Prabowo: Saya Menyambut Kritik
Presiden Prabowo Subianto menegaskan keterbukaannya terhadap kritik yang ditujukan kepadanya. Dalam pernyataannya di Majalah The Economist, dikutip dari siaran pers Badan Komunikasi Pemerintah RI, Jumat (12/6/2026), Prabowo menyatakan akan menelaah setiap kritik dengan saksama dan menimbangnya berdasarkan fakta serta realitas yang dihadapi rakyat biasa.
"Saya menyambut kritik. Saya selalu membiasakan diri untuk menelaah dengan saksama setiap kritik yang ditujukan kepada pemerintah yang saya pimpin dan menimbangnya berdasarkan fakta, serta realitas yang dihadapi rakyat biasa," kata Prabowo.
Komitmen terhadap Demokrasi
Prabowo menegaskan komitmennya terhadap demokrasi. Sebagai presiden yang terpilih melalui proses pemilihan umum yang demokratis, ia berjanji akan menjaga Indonesia tetap menjadi negara demokrasi.
"Izinkan saya menyatakan dengan jelas: Indonesia adalah negara demokrasi, dan akan tetap menjadi demokrasi. Saya dipilih oleh lebih dari 90 juta rakyat Indonesia dalam pemilu yang bebas dan adil," terangnya.

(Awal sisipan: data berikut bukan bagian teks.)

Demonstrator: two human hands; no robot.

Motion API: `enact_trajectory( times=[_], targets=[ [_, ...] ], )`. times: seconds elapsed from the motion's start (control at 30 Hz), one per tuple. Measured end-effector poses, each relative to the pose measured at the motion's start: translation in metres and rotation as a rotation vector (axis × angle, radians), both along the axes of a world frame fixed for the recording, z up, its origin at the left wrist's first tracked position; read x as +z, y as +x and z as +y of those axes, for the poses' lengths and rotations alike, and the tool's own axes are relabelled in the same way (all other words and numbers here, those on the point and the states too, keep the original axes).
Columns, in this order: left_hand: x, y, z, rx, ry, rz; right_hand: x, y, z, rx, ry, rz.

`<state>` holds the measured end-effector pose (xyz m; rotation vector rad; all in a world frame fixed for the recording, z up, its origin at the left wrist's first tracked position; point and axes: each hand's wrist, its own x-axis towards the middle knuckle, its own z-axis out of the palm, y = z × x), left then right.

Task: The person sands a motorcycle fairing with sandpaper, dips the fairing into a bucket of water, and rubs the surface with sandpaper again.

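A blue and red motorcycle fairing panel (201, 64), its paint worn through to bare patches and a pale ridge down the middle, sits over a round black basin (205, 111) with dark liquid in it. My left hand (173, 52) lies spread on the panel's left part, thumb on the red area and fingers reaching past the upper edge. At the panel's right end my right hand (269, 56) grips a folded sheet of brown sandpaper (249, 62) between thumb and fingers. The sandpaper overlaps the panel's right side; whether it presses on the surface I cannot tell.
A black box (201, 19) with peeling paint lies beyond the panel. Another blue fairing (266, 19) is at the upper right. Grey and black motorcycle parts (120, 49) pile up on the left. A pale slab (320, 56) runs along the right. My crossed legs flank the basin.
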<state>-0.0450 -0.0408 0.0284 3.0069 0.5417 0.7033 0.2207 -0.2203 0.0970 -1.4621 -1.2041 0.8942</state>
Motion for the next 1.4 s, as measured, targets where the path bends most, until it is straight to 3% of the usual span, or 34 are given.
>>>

Menurut dia, demokrasi tetap merupakan sistem yang terbaik meskipun tidak sempurna. Prabowo meyakini kepercayaan rakyat akan menghasilkan legitimasi demokrasi.

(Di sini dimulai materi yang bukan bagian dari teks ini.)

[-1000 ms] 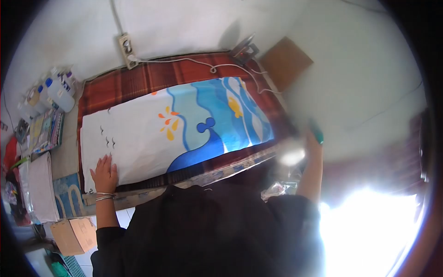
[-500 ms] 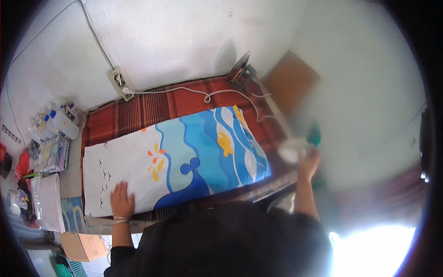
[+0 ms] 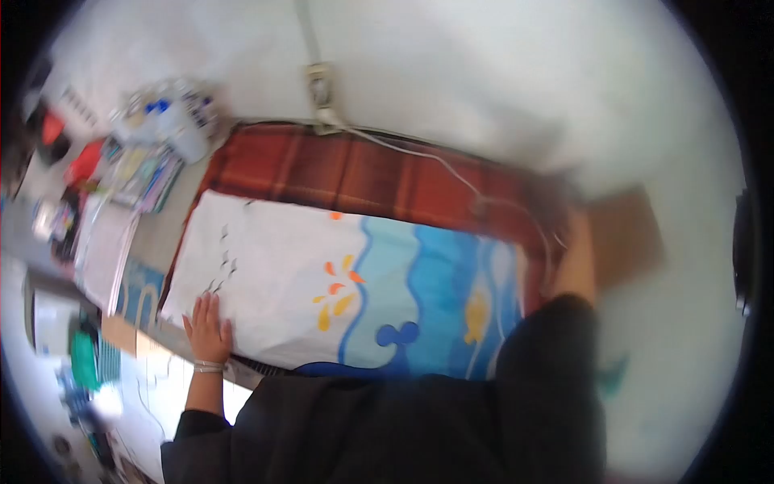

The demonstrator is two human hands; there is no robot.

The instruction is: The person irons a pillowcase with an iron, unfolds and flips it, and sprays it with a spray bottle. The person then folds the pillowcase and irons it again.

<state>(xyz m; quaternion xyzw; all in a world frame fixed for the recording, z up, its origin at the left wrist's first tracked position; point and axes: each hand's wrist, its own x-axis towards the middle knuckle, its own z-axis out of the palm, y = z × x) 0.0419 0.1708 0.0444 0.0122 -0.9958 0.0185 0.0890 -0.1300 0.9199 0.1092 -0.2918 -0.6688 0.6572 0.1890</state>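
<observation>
My left hand (image 3: 211, 331) lies flat with its fingers apart on the white end of a folded cloth (image 3: 274, 274). The cloth is printed with birds, orange and yellow drops, blue waves and a yellow fish. At the far right corner of the table, my right hand (image 3: 576, 224) reaches toward the iron (image 3: 558, 189). Motion blur smears both, so its fingers and any grip on the iron cannot be made out. Beneath the cloth is a red and brown plaid cover (image 3: 302, 165).
A white cord (image 3: 411, 151) runs from the wall socket (image 3: 321, 89) across the plaid cover. White jugs (image 3: 181, 129), books (image 3: 149, 173) and plastic packets (image 3: 105, 246) crowd the left side. A brown board (image 3: 629, 238) is at the right, and a teal object (image 3: 613, 375) shows low beside my sleeve.
My right hand has gone from the near right, beside a blurred white and green object, to the iron's corner. My left hand stays flat on the cloth. The view has turned.
</observation>
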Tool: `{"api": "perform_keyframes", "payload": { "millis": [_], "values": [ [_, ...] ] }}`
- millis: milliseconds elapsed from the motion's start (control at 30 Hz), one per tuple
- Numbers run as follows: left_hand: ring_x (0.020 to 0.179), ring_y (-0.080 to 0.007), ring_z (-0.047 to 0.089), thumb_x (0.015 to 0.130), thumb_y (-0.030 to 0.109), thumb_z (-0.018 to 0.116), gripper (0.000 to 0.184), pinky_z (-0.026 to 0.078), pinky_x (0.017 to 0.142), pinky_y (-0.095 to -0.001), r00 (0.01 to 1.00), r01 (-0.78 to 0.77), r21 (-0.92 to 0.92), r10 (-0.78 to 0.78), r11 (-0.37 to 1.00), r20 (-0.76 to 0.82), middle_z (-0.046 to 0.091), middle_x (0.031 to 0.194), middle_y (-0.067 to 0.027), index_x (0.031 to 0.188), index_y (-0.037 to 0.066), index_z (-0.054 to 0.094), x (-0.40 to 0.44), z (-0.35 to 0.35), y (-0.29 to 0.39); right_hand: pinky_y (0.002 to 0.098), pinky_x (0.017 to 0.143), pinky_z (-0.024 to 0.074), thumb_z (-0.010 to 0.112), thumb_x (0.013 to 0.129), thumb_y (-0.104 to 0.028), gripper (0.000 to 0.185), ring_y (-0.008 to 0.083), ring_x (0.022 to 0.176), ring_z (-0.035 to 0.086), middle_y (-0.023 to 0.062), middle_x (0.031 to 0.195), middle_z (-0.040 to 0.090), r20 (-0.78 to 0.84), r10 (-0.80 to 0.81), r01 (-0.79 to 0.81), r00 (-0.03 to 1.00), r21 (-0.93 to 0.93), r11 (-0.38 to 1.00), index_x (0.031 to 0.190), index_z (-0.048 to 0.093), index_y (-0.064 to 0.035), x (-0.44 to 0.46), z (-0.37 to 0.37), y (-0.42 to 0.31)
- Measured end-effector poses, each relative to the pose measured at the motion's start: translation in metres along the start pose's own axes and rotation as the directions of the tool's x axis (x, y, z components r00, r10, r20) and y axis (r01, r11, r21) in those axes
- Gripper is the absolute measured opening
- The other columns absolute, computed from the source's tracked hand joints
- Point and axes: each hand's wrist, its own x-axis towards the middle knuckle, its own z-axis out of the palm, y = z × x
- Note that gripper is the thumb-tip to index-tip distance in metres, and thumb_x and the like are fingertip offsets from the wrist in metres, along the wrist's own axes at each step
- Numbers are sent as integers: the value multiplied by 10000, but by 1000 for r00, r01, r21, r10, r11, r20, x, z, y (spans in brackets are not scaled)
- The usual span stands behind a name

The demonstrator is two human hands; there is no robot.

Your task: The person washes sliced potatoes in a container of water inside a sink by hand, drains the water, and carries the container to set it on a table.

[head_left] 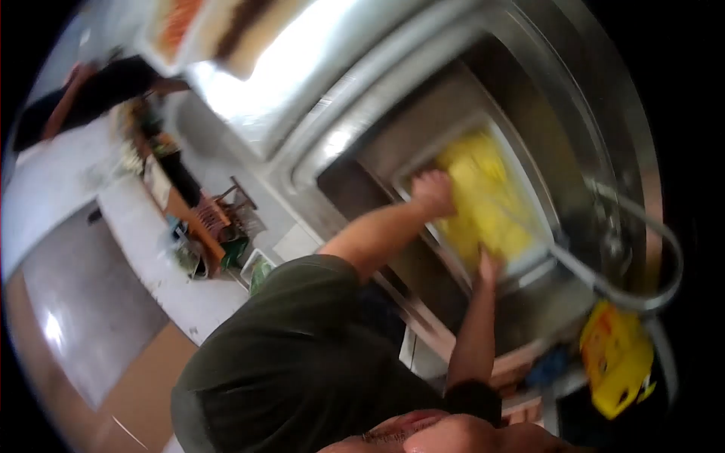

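A pale rectangular tub (534, 262) stands in the steel sink, filled with a mass of yellow pieces of food (483, 192); blur hides their kind. My left hand (433, 193) is at the tub's left side, on the edge of the yellow pieces. Its fingers look curled in, and what they hold, if anything, is hidden. At the near end of the tub, my right hand (488, 268) reaches in against the yellow pieces, its fingers mostly out of sight. A grey hose (585, 275) passes over the tub's right side.
The steel sink (362, 147) surrounds the tub. A yellow bag (618, 359) hangs at the lower right. Food containers (172, 34) stand at the upper left. Behind, a white counter (143, 226) holds assorted items, and another person (83, 98) is beyond it.
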Motion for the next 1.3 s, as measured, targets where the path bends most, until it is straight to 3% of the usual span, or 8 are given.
{"api": "perform_keyframes", "payload": {
  "millis": [67,200,333,533,667,767,867,1300],
  "values": [
    [1261,-336,445,651,587,780,1011,433,991,-470,992,-46,-15,48,999,117,431,1371,-160,1380,33,352,8,7,-4,373,1002,401,759,796,-348,795,275,1214,472,128,1428,433,19,293,-274,956,419,866,1425,377,-48,-40,7,-53],
    [1324,-361,359,662,556,770,1010,423,1010,-444,981,-158,-48,162,986,107,381,1420,-190,1407,20,348,47,40,1,421,950,451,706,845,-184,669,282,1218,479,119,1383,457,103,-69,-5,992,586,810,1417,383,-59,-9,27,-23],
    [974,-313,635,733,358,759,656,531,834,-397,872,-466,-278,489,840,16,621,1114,-214,1225,-22,547,76,57,0,402,943,466,653,876,-109,517,264,1176,526,133,1321,505,224,24,-197,974,795,574,1350,462,-33,-17,27,-81],
    [621,-194,621,815,214,692,406,517,522,-309,974,-66,-806,215,588,77,624,878,-118,1085,-70,586,45,13,9,357,922,439,689,864,-202,573,218,1103,531,139,1249,548,115,-291,134,950,690,711,1331,457,36,-4,10,-104],
    [1143,-316,541,757,477,729,671,472,929,-416,745,-616,-155,508,772,-431,570,1230,-200,1188,4,529,51,29,-22,332,888,452,668,887,-218,505,182,1094,532,115,1230,561,127,-276,138,953,628,766,1288,500,40,-23,-19,-116],
    [1290,-352,398,748,483,745,791,372,1050,-439,975,-220,-20,219,975,-34,469,1342,-211,1300,-2,453,6,-9,-9,335,832,469,688,869,-273,548,217,1013,575,137,1158,601,120,-136,93,983,311,946,1294,500,17,-31,-25,-99],
    [1298,-380,394,720,551,727,884,386,1047,-426,967,-215,215,176,953,186,389,1419,-200,1341,10,406,9,4,-17,342,831,476,702,851,-290,573,242,1001,603,172,1151,615,234,-40,1,971,166,986,1295,499,9,-26,0,-68],
    [1037,-386,600,822,438,649,544,480,894,-441,941,-333,-197,337,922,-15,630,1092,-247,1154,11,593,41,9,-24,370,863,467,636,900,-284,370,288,954,639,203,1004,675,-40,-297,295,954,308,904,1062,643,49,-52,6,-130]
  ]
}}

"Saya percaya pada demokrasi. Saya memahami bahwa legitimasi demokratis diperoleh melalui kesabaran, kepercayaan rakyat, dan penghormatan terhadap kehendak rakyat," tuturnya.

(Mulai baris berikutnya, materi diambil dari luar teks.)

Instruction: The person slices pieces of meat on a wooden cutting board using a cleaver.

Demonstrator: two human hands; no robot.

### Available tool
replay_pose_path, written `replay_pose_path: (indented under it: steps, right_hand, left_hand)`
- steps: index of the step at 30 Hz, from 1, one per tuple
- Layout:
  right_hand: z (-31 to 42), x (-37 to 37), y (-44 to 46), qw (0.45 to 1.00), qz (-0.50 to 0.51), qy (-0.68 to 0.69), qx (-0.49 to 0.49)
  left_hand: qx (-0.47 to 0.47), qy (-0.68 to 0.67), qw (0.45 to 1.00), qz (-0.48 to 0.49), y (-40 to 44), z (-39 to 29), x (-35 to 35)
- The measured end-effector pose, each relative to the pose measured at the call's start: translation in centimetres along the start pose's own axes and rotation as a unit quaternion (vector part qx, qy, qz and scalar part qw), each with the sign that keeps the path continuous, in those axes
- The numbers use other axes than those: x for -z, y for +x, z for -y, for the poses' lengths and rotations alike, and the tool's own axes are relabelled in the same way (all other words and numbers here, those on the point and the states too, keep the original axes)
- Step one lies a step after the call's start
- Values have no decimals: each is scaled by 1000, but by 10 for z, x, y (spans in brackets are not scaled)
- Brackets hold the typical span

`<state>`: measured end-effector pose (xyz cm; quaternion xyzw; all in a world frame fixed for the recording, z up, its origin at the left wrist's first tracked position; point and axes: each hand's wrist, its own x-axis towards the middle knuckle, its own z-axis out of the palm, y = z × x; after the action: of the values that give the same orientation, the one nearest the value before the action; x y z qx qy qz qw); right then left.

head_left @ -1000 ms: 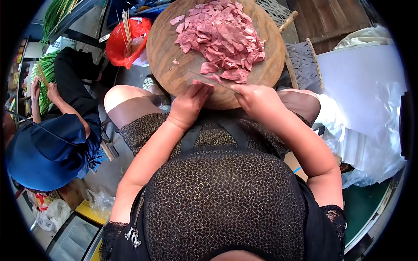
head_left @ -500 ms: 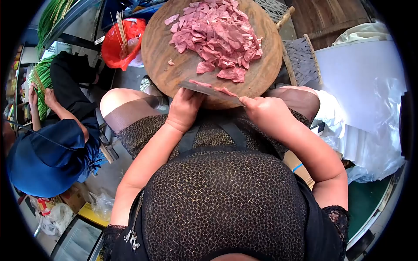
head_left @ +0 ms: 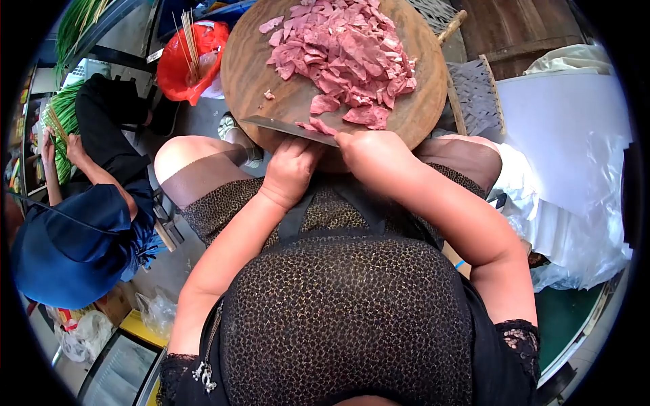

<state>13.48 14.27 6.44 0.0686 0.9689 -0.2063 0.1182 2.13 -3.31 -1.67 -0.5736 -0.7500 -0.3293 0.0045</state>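
Observation:
My right hand (head_left: 374, 153) is wrapped round the handle of a kitchen knife (head_left: 277, 126). Its blade lies across the near edge of a round wooden chopping board (head_left: 247, 68), the tip pointing left. Close behind the blade, my left hand (head_left: 290, 169) has its fingers curled in, and whatever they press on is hidden by the knife and hand. A small meat slice (head_left: 321, 126) rests against the far side of the blade. Beyond it, a heap of sliced pinkish-red meat (head_left: 349, 57) covers the board's middle and far part.
To the left, another person in a dark blue hat (head_left: 68, 243) holds thin sticks (head_left: 57, 125) beside green stalks (head_left: 71, 105). A red bag (head_left: 175, 73) with skewers stands left of the board. White plastic sheeting (head_left: 569, 223) hangs at right, near a woven seat (head_left: 474, 95).
My right hand and the knife have shifted left along the board's near edge, so the blade tip reaches farther left. My left hand stays at nearly the same place.

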Motion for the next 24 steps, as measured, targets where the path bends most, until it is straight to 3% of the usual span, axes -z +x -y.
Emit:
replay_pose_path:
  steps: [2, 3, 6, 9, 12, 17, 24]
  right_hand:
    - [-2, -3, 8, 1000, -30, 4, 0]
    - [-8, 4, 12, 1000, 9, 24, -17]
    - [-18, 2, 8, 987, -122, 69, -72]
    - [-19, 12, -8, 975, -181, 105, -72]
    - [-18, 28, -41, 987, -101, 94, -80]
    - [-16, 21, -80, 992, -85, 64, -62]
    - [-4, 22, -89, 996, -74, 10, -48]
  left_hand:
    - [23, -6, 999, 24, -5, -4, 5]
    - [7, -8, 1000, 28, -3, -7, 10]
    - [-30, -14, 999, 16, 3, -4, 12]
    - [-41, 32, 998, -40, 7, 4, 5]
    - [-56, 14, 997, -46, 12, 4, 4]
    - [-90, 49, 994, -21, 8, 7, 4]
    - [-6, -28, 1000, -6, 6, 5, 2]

Demokrasi dan Budaya Indonesia
Namun, Prabowo menambahkan bahwa penerapan demokrasi perlu disesuaikan dengan budaya di Indonesia. Sebagai negara berkembang, Indonesia membutuhkan stabilitas agar bisa bergerak maju. Dalam budaya Indonesia, kerja sama lebih diutamakan daripada fragmentasi politik, dan kerendahan hati lebih dihargai daripada permusuhan politik.
"Kami percaya demokrasi harus menghasilkan stabilitas, dan kemajuan, bukan kelumpuhan," ucapnya.
Target Pertumbuhan Ekonomi
Selama bertahun-tahun, Prabowo menuturkan, ekonomi Indonesia tumbuh sekitar 5 persen. Namun, itu belum cukup. Indonesia harus mengejar pertumbuhan ekonomi 8 persen per tahun agar dapat menjadi negara maju.
"Kita tidak akan sampai ke sana dengan terus melakukan hal yang sama seperti sebelumnya. Dalam kondisi Indonesia, puas dengan status quo berarti stagnasi. Dan itu bukan jalan yang kami pilih," tegas Prabowo.
Transformasi Nasional
Saat ini Indonesia sedang menjalankan transformasi di berbagai bidang. Pemerintah menjalankan berbagai program seperti Makan Bergizi Gratis (MBG), Sekolah Rakyat, hilirisasi industri, hingga pembentukan Danantara.
"Perjalanan Indonesia tidak sempurna dan tidak akan sempurna. Sejarah mengajarkan, tidak ada transformasi nasional besar yang berjalan sempurna. Namun kami bertekad agar negara ini tidak lagi didefinisikan oleh keraguan, ketergantungan, atau kinerjanya yang di bawah potensi," Prabowo menegaskan.
"Sebagai pemerintah, kami akan menjawab kritik bukan dengan retorika, melainkan dengan hasil nyata yang dapat diukur oleh siapa pun, di mana pun," sambung dia.